The problem
Look through the lines below for the word "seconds", and copy every line that has it.
[[ Source data, beginning ]]
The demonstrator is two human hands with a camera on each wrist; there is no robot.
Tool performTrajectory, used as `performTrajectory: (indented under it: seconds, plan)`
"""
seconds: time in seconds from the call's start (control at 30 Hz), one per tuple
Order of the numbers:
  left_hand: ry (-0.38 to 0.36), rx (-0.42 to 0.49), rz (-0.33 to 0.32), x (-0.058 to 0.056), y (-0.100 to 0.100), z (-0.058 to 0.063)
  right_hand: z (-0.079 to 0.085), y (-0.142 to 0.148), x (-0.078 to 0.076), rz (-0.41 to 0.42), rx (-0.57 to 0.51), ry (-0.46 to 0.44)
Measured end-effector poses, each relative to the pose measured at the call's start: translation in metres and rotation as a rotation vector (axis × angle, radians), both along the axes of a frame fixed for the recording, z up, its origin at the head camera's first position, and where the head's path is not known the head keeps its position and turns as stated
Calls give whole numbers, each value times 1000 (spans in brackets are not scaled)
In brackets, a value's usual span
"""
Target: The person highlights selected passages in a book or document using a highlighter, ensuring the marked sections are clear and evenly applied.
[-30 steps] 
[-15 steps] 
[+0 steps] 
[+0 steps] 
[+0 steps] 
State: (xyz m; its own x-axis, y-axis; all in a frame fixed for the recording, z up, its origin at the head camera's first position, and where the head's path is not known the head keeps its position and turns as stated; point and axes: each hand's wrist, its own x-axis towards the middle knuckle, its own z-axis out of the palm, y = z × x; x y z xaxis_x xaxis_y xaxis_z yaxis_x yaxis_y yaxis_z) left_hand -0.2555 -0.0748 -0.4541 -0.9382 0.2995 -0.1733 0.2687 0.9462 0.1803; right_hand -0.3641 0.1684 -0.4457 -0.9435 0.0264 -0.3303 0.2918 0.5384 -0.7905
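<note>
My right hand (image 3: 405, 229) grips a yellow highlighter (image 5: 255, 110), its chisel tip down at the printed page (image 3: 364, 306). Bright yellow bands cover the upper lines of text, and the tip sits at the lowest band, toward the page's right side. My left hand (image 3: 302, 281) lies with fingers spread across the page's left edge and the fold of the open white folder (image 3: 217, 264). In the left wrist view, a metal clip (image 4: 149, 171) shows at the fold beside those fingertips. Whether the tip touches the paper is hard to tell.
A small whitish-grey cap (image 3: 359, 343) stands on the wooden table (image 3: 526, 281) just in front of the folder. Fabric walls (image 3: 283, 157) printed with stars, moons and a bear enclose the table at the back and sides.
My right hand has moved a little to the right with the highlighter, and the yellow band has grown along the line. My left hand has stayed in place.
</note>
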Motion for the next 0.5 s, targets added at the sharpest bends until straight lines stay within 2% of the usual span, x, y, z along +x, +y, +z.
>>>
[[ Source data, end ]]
Your solution
Tool performTrajectory, used as `performTrajectory: (indented under it: seconds, plan)`
seconds: time in seconds from the call's start (control at 30 Hz), one per tuple

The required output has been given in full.